Just when you think what you've already done can't be topped, you come to a place like Beaune and it gets even better. This is in the wine region of Burgandy, so of course we would be tasting the goods. It was here that I had my favorite dinner plus one of my best experiences...which was our side trip to a chateau with a tour given by the count who lives there! It was so much fun. More on that below. We were able to experience market day in Beaune. What a treat! So many types of foods and wares, even a large selection of clothes. We stocked up on some 10-euro sweaters in preparation for our next destination where we knew it was going to be cold. We also walked the ramparts which still stand and surround the historic center. We saw beautiful homes along the way. One building in particular caught my attention. A colorful mural painted on a building depicts a movie set for the filming of the popular 1966 French movie, La Grande Vadrouille, which was partially filmed in Beaune. Very eye-catching!

We stayed at Hotel des Tonneliers.


Wine is one of the things that makes this area shine. It is a must-visit for true wine lovers. We learned all about the layout of a label, the growing of grapes and the challenges that go into turning out the best bottles of red, white and rosé. I didn't keep track of how many different wines we sampled, but they were all very good!

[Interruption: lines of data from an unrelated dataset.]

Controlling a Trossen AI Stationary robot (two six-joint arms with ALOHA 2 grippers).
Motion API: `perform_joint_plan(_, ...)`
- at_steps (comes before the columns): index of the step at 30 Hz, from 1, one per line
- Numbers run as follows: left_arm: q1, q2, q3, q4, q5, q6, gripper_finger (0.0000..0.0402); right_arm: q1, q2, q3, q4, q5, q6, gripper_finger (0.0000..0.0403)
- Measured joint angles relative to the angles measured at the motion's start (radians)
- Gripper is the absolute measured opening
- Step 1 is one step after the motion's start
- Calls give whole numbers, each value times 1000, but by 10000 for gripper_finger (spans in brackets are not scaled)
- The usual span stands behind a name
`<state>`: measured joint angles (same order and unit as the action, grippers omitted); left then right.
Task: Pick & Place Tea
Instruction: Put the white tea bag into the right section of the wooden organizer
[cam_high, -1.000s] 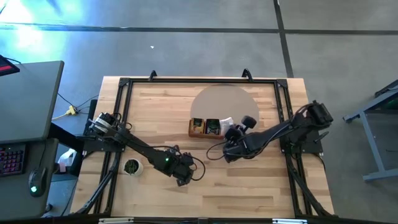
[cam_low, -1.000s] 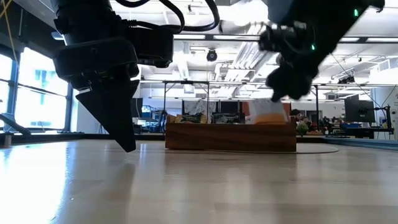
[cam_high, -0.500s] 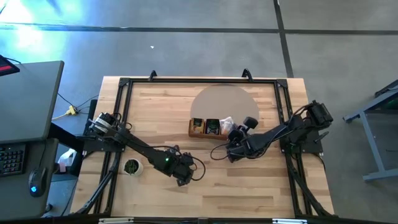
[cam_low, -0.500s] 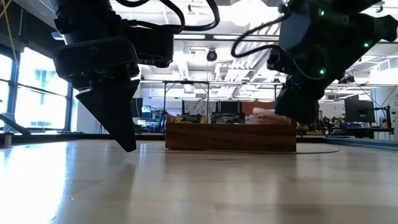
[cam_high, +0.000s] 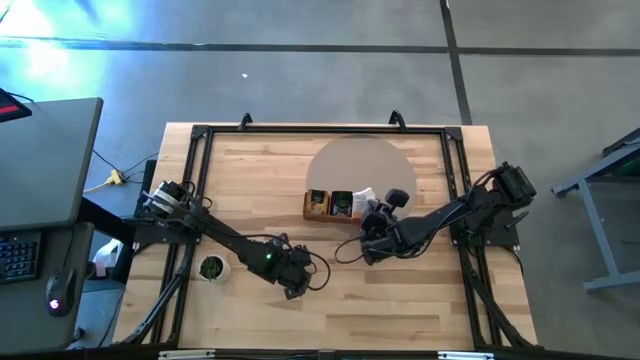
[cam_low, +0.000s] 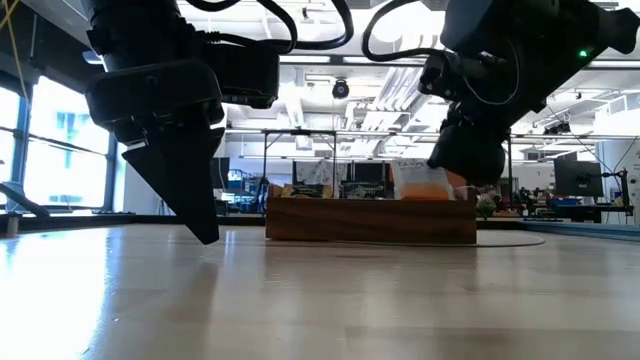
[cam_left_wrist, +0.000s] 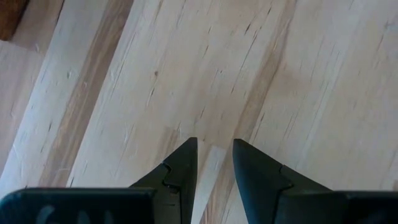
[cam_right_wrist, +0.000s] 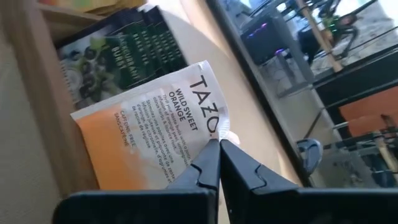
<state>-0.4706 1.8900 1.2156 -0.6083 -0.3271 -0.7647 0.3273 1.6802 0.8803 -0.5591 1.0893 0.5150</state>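
Note:
The wooden tray (cam_high: 330, 205) stands near the table's middle, with yellow and black tea packets (cam_right_wrist: 118, 56) in its left and middle compartments. My right gripper (cam_right_wrist: 219, 144) is at the tray's right end (cam_low: 455, 222), shut on a white-and-orange tea packet (cam_right_wrist: 152, 127). That packet (cam_low: 425, 181) sticks up above the tray's rim in the low view. My left gripper (cam_left_wrist: 214, 148) hangs open over bare wood near the table's front (cam_high: 296, 284), close to the boards (cam_low: 190, 190). Other packets are out of view. My right gripper pinches the white-and-orange packet by its white end's edge (cam_right_wrist: 214, 127), between the two fingertips (cam_right_wrist: 205, 163). The fingers slant down from the table's right side. The packet is tilted, and its orange end (cam_right_wrist: 99, 155) is down inside the tray's right compartment, against the wooden wall.
A small round cup with a dark-green centre (cam_high: 211, 268) stands by the table's left front. A round grey mat (cam_high: 360, 165) lies under and behind the tray. A black frame (cam_high: 300, 130) runs along the table's edges. Bare wood (cam_high: 400, 300) lies in front of both arms.
My right gripper, staying shut on the packet, dipped over the tray's right end and came back up a little. The packet sank toward the rim and now stands higher again. The left arm kept still.

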Motion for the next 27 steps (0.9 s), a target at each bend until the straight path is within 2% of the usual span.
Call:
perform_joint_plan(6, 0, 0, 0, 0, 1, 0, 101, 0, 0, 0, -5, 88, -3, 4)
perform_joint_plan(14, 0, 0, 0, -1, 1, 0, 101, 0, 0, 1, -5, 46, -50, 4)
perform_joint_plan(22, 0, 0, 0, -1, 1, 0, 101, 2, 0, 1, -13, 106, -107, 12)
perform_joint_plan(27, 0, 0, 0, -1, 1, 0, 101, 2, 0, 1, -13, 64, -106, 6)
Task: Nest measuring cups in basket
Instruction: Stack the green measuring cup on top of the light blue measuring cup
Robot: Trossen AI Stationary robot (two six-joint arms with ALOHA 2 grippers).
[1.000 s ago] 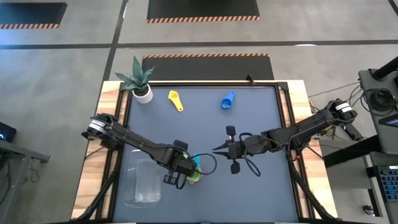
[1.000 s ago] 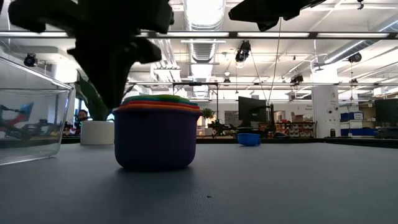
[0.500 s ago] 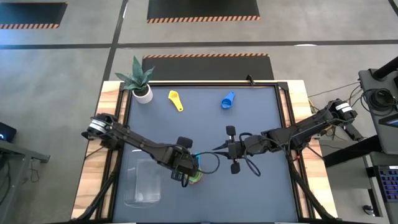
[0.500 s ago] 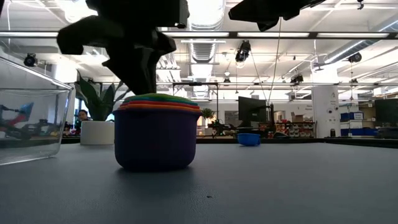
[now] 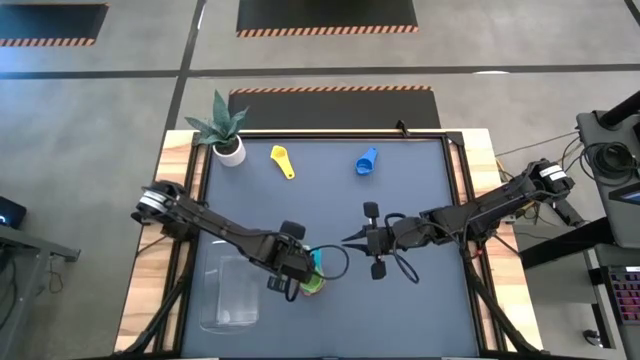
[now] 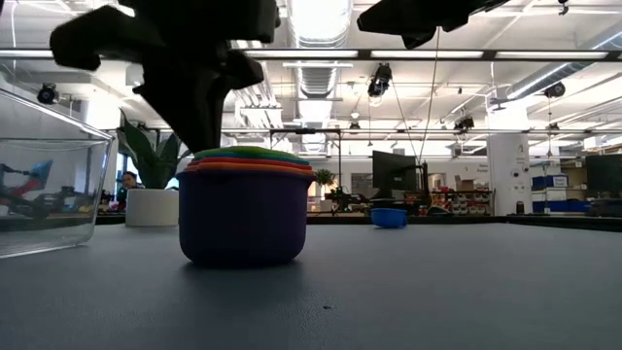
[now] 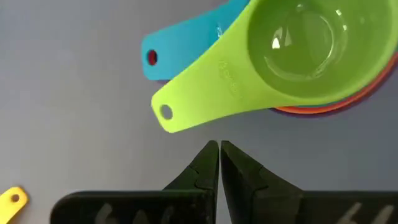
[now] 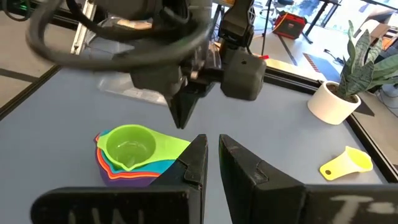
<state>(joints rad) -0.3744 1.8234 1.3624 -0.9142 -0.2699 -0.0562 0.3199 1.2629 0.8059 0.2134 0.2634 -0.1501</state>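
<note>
Several measuring cups stand nested as a stack [image 5: 314, 284] on the dark table mat: purple [image 6: 243, 219] at the bottom, the green cup [image 7: 298, 50] on top, with the green handle [image 7: 193, 99] and teal handle [image 7: 186, 46] fanned out. My left gripper [image 7: 217, 148] is shut and points steeply down just above the green handle's free end [image 8: 171, 146]; I see a small gap between them. My right gripper [image 5: 347, 240] hangs shut and nearly level over the table's middle, right of the stack. A yellow cup [image 5: 283, 161] and a blue cup [image 5: 366, 161] lie near the far edge. The clear basket [image 5: 228, 295] stands left of the stack.
A small white pot with a spiky green plant [image 5: 226, 132] stands at the far left corner. The basket's wall [image 6: 49, 194] rises close on the stack's left. Bare mat lies to the right of the stack and toward the near edge.
My left gripper, still shut, has tipped about above the stack's handles; its tip swung over the stack's top and partly back. The stack has not moved. My right arm has kept still.
</note>
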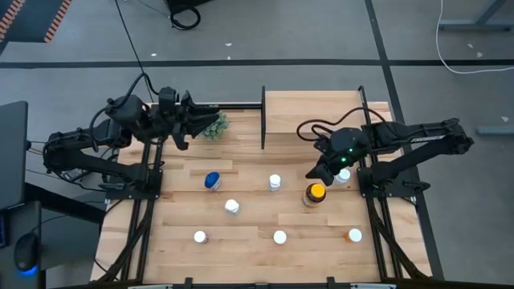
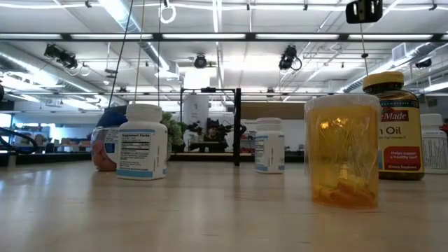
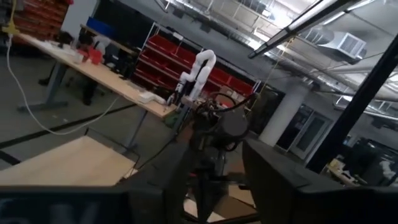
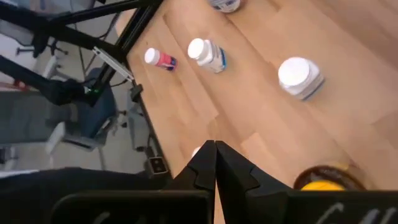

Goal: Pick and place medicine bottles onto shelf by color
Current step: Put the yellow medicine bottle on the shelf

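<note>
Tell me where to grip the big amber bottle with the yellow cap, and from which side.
Grip the big amber bottle around its round yellow cap, coming straight down from above. It stands upright on the slatted wooden table, cap up, and the right hand, shut, hangs just beside it.

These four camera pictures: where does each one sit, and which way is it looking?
High view: above the table, looking straight down; both arms show, left gripper raised by the plant, right gripper beside the amber bottle.
Low view: at tabletop height, looking level across the bottles into the room; no arm clearly shows.
Left wrist view: on the left arm, facing out into the room.
Right wrist view: on the right arm, looking down past its shut fingers at the table.
Shared: the yellow-capped amber bottle appears in the high, low and right wrist views.
</note>
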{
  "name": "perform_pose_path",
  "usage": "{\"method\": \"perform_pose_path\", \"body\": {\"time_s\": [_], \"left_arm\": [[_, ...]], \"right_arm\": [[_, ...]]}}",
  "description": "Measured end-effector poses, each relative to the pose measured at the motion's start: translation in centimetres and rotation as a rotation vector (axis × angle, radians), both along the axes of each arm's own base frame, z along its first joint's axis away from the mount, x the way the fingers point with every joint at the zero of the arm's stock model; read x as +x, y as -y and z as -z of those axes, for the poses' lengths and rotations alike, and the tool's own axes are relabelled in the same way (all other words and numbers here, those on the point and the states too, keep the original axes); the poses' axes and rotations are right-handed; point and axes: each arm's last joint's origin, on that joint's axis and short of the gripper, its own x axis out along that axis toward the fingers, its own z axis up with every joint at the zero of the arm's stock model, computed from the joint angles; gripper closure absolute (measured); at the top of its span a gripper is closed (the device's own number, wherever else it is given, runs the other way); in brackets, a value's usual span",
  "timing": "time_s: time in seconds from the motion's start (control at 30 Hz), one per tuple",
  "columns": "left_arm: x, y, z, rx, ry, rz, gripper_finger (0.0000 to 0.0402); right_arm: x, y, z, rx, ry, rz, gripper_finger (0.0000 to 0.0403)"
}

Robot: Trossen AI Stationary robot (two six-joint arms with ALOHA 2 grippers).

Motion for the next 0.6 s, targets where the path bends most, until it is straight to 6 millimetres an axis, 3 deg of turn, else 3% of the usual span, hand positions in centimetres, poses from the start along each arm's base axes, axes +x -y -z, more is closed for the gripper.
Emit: {"method": "perform_pose_path", "body": {"time_s": [0.4, 0.5, 0.6], "left_arm": [[0.0, -0.2, 0.5, 0.071, -0.065, -0.075, 0.0183], [0.0, -0.2, 0.5, 0.072, -0.068, -0.088, 0.0172], [0.0, -0.2, 0.5, 0.072, -0.071, -0.089, 0.0163]], "right_arm": [[0.2, -0.4, 0.6, -0.054, -0.031, -0.128, 0.0387], [0.0, -0.7, 1.1, -0.024, -0.085, -0.234, 0.0361], [-0.4, -1.2, 2.0, -0.016, -0.182, -0.297, 0.0307]]}}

The dinner I liked so much was in the basement of a family owned restaurant called Le Conty.  I had their Boeuf Bourguignon. It was melt-in-your-mouth delicious and for me, the best meal of the whole trip!  .


Hotel Dieu

Hotel Dieu des Hospices dates back to 1443. It's look is unique, with its Burgundian tiled roofs and large private courtyard, the Coeur D'Honneur (Courtyard of Honor). Inside, the line of red beds was the Pauper's Ward. There was also a ward for wealthy patients, the Saint Hugue Ward, with big, beautiful Baroque paintings on the walls and ceiling. We saw Rogier van der Weyden's Last Judgement art piece as well as many other impressive paintings.  Also interesting were the displays of medical instruments used hundred of years ago. I loved the video they had of the shadow of a nurse tending to a patient. It made the whole experience come to life.  

Chateau de Rully

This was one of my favorite afternoons. The count who lives at Chateau de Rully, Count Raoul de Ternay, is the one who gave us a very enjoyable tour. He said the chateau has been in his family since the 1190's and has been passed down from generation to generation. It was built as a medieval fortress. It is still his home and wine estate and he lives there with his wife and children. His wife made us the most tasty treat to have during our wine tasting. It was called gougere, a little round bite of cheesy deliciousness. The count poured wine for all of us and it was excellent. After the tour, we were treated to a picnic lunch under the trees on the grounds of the chateau. Our tour guide, William, and our driver, Luc, did a fantastic job of setting up the lunch, with a great selection of foods, some I had never even heard of, all delicious.